→ PROBLEM DETAILS: Could you return the entire listing below exactly as written?

→ DATASET EXTRACT:
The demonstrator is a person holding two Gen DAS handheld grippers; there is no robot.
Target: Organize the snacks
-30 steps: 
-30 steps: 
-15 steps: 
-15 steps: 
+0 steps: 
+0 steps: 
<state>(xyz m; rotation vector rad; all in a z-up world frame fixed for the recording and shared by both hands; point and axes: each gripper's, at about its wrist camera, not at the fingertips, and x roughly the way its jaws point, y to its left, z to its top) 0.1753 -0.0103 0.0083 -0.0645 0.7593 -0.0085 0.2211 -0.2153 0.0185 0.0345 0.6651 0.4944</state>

→ WORKED SOLUTION:
The demonstrator is a person holding two Gen DAS handheld grippers; there is no robot.
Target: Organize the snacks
-30 steps: 
-30 steps: 
-15 steps: 
-15 steps: 
+0 steps: 
+0 steps: 
<state>(xyz m; rotation vector rad; all in a z-up world frame fixed for the recording and shared by both hands; point and axes: each gripper's, at about its wrist camera, not at the fingertips, and x roughly the way its jaws point, y to its left, z to its top) 0.1753 -0.0103 0.0083 -0.0645 0.7593 -0.0085 0.2211 -0.2153 0.0185 0.0345 0.6651 0.4944</state>

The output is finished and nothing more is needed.